Unfortunately, norovirus is not alone. We are at risk of gastrointestinal illness from a range of pathogens entering our bodies every day. Looking at the seasonal profiles, geographic patterns and risk factors for infection, these agents differ dramatically. For example, Campylobacter is a bacterial pathogen observed more frequently in summer associated with the consumption of contaminated food, as opposed to winter norovirus mentioned above. Outbreaks of gastrointestinal disease cause disruption in institutions such as schools, hospitals, and care homes; with children missing school days, patients staying longer in hospital and elderly being put at risk of severe health complications.

Extending the knowledge of how various gastrointestinal pathogens spread within a population could help to enhance outbreak management. Nevertheless, the process of disease transmission from one person to another is dynamic and can change over time, making it challenging to estimate the burden of the disease in real time.

Have no fear! A multidisciplinary approach is here to the rescue! Four years, one PhD student and multiple supervisors from diverse backgrounds giving you an A-team to help tackle the challenge. With financial support from EPSRC, ESRC and Public Health England as collaborators for this project, we will improve the understanding of gastrointestinal illness epidemiology using statistical modelling methods.

Example of how the results of the statistical model could be implemented and used via user interface. (Author: Nikola Ondrikova)

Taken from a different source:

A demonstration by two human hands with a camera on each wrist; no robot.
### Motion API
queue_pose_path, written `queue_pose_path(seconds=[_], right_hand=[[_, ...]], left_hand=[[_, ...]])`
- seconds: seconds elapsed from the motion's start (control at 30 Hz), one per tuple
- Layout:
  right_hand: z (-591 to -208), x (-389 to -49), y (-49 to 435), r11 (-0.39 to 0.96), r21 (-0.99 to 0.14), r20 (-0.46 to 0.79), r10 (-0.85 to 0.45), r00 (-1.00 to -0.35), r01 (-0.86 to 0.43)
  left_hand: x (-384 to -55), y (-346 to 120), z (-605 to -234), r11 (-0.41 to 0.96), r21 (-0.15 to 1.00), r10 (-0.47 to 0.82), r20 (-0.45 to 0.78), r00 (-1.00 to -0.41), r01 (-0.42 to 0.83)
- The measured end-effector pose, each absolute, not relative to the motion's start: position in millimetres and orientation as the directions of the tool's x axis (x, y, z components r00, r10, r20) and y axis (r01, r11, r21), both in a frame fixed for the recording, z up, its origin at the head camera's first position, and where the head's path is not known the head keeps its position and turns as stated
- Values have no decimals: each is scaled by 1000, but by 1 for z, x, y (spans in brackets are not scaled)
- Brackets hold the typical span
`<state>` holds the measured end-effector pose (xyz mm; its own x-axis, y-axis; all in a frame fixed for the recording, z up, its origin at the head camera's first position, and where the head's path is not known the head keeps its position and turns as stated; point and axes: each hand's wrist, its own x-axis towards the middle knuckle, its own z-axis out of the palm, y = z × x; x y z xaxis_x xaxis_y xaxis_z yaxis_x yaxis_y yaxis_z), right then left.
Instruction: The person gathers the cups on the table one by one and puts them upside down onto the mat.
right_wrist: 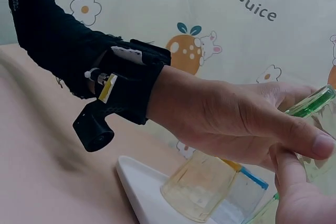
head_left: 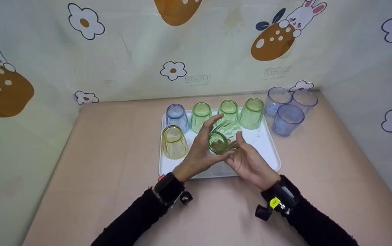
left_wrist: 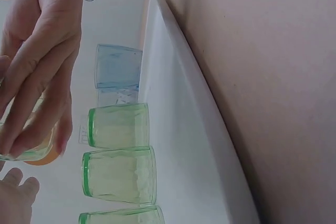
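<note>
Both hands hold one clear green glass (head_left: 218, 142) over the tray, tilted with its thick base toward the head camera. My left hand (head_left: 201, 147) grips it from the left, thumb beneath and index finger arched over the far side. From the right, my right hand (head_left: 252, 167) cups it with its thumb raised alongside; in the left wrist view, the right hand's fingers (left_wrist: 39, 85) curve round the glass. On the white tray (head_left: 274, 160) behind stand three upside-down green glasses (head_left: 251, 114), with an upside-down blue glass (head_left: 177, 119) and yellow glass (head_left: 174, 143) at left.
Three blue glasses (head_left: 287, 121) stand upright, close together, on the pinkish table (head_left: 114, 147) beyond the tray's back right corner. A printed curtain (head_left: 131, 61) closes off the back and sides. Each wrist wears a black strap with a small camera (head_left: 263, 212).
</note>
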<state>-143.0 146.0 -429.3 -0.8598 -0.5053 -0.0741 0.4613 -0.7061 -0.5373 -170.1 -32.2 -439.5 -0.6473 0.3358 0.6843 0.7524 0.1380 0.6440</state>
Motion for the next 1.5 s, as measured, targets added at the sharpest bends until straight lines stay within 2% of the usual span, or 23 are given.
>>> queue_pose_path(seconds=[0.2, 0.33, 0.57, 0.7, 0.83, 0.97, 1.2, 1.5], right_hand=[[-430, -143, 147, -703, -521, -62, -534, -843, 484], [-431, -144, 149, -693, -534, -65, -538, -841, 484], [-440, -147, 152, -651, -623, -81, -497, -864, 433], [-449, -151, 159, -601, -699, -152, -405, -901, 388], [-452, -157, 173, -608, -700, -220, -317, -922, 376], [-450, -162, 189, -633, -683, -240, -276, -931, 364], [-449, -164, 213, -651, -685, -238, -223, -945, 326], [-456, -161, 223, -642, -693, -249, -213, -945, 328]], left_hand=[[-170, -28, -445, 33, 648, 322, 714, -622, 761], [-169, -28, -445, 23, 651, 339, 709, -618, 759], [-167, -34, -442, 77, 643, 390, 684, -617, 762], [-168, -39, -442, 135, 631, 374, 682, -629, 764], [-170, -42, -443, 232, 601, 361, 677, -641, 765], [-169, -44, -448, 348, 580, 345, 652, -676, 737], [-169, -43, -457, 490, 620, 293, 545, -785, 613], [-174, -43, -462, 560, 688, 225, 410, -884, 462]])
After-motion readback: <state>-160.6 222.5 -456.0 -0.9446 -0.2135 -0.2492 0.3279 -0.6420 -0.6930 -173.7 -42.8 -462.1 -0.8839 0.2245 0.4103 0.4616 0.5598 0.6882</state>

Statistical models help us decipher the relationship between one or multiple factors on one side, and the phenomenon we would like to understand better on the other. In other words, we can use mathematical equations to find patterns in the world which are too complicated for the human mind. In our case, we are interested how the number of people getting sick from gastrointestinal pathogen changes over time and in space For instance, if an outbreak of norovirus is reported in a school within a highly populated urban area, the risk due to the infection spreading is likely to be higher than when the same happens in the outskirts of a city. In this example, to understand the burden of the disease, you need to have a dataset with information on population density and rural-urban classification for a particular area. To represent time, you need to have information on the date and the number of reported cases on that day. Luckily, we have access to a public health surveillance dataset consisting of weekly reports on cases of gastroenteritis from laboratories, GPs and individuals across England and Wales.

As good as it all sounds, there is still one more problem. The data is biased towards the older population because hospitals and care homes report outbreaks of gastrointestinal infection more readily, and the rest of the community do not. Also, different agents cause different levels of severity of the symptoms, and so the mechanism of reporting or rather non-reporting varies as well. For instance, organisms causing severe symptoms such as Campylobacter are more likely to appear in national statistics than milder, self-limiting pathogens such as norovirus. Adding computer science to the mix, we can determine periods throughout the year when the public is aware of gastrointestinal outbreaks with media coverage data and analysis. By comparing the number of reports from the time window defined as "a high-diarrhoeal awareness period" and outside of this window, we can quantify the uncertainty in the dataset and account for the under-reporting mechanisms in the statistical model.

In conclusion, gastrointestinal outbreaks are an issue affecting health services and population health. The combination of state-of-art statistical modelling methods with analysis of media outlets has the potential to significantly enhance our understanding of the temporal and geographical epidemiology as well as the under-reporting mechanism of gastrointestinal illness.